* EXERCISE AIM *
In the listing below, locate the lines bearing the word "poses". Copy every one of them.

* GIVEN DATA *
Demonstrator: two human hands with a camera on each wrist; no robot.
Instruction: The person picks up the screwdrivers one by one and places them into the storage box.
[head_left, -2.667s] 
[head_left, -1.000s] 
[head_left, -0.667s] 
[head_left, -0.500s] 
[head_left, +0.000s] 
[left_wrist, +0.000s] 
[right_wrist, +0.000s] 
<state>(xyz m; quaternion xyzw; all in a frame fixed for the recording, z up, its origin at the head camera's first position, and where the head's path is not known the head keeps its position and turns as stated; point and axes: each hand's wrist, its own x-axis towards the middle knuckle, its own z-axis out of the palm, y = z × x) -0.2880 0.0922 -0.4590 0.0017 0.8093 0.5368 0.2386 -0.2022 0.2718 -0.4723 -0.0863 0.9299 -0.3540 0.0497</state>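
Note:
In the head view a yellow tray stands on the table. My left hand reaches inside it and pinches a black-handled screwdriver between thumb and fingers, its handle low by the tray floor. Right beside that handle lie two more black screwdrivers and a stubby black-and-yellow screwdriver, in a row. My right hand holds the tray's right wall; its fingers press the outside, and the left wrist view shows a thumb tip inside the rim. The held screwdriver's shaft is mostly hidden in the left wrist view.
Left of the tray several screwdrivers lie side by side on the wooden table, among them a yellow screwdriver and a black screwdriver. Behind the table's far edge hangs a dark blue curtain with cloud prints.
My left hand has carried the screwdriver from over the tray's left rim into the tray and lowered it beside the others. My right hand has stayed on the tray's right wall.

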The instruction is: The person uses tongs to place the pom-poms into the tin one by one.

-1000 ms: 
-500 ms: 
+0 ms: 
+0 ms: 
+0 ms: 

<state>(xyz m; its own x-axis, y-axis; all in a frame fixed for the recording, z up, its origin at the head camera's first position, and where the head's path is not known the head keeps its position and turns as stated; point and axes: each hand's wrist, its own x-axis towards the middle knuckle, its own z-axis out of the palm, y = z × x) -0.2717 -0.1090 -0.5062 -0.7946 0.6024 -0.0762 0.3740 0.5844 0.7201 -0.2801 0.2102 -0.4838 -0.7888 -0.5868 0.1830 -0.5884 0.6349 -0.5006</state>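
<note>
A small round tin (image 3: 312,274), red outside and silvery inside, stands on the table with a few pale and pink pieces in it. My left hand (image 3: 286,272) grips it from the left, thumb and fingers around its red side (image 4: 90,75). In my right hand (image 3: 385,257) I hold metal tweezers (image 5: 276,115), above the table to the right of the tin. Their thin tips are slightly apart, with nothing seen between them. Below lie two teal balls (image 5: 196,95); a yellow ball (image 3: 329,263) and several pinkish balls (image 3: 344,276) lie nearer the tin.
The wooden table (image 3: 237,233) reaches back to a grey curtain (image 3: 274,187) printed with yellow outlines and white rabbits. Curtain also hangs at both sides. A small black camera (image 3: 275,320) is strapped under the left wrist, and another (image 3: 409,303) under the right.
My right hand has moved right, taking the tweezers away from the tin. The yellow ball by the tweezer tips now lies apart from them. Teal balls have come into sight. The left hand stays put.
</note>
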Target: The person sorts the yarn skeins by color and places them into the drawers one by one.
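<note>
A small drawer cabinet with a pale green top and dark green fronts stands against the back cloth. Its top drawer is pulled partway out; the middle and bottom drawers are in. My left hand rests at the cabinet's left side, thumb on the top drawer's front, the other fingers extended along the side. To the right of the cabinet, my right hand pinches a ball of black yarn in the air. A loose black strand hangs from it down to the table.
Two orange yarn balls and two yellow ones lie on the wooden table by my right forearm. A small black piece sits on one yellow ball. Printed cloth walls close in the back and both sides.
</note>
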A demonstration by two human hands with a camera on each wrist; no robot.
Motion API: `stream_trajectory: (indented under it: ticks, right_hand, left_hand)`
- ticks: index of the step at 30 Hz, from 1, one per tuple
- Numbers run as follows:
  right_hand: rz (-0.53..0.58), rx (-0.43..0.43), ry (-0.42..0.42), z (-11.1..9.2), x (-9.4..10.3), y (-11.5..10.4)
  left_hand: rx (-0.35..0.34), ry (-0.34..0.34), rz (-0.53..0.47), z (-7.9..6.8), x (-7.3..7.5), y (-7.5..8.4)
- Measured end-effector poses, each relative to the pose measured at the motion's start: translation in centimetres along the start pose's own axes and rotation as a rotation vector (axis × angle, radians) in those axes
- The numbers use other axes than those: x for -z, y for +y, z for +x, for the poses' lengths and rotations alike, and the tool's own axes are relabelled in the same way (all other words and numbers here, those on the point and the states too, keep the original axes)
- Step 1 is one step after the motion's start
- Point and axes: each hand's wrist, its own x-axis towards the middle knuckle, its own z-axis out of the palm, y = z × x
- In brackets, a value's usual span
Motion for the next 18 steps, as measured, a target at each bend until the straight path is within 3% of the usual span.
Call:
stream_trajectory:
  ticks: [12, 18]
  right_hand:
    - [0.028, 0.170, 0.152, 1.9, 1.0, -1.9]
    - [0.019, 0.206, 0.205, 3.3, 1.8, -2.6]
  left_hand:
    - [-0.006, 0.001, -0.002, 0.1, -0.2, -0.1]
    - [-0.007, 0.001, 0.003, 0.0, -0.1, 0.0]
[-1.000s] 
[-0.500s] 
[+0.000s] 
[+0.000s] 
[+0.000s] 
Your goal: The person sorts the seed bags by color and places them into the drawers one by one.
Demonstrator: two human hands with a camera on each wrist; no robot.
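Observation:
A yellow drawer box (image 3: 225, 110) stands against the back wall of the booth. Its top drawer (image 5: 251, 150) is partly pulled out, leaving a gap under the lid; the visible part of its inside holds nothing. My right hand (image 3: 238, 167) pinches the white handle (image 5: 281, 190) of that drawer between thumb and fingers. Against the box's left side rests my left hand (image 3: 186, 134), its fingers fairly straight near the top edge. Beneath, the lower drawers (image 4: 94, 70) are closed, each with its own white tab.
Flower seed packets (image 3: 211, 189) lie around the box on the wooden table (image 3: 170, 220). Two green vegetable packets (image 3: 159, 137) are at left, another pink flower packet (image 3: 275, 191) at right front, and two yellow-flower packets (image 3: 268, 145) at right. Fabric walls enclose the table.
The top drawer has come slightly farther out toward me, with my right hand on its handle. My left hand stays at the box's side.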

* COMPLETED TASK *
- Measured end-effector poses, each relative to the pose measured at the motion's start: translation in centimetres along the start pose's own axes and rotation as a rotation vector (axis × angle, radians) in those axes
- The numbers use other axes than those: x for -z, y for +y, z for +x, for the poses' lengths and rotations alike, and the tool's own axes are relabelled in the same way (all other words and numbers here, those on the point and the states too, keep the original axes)

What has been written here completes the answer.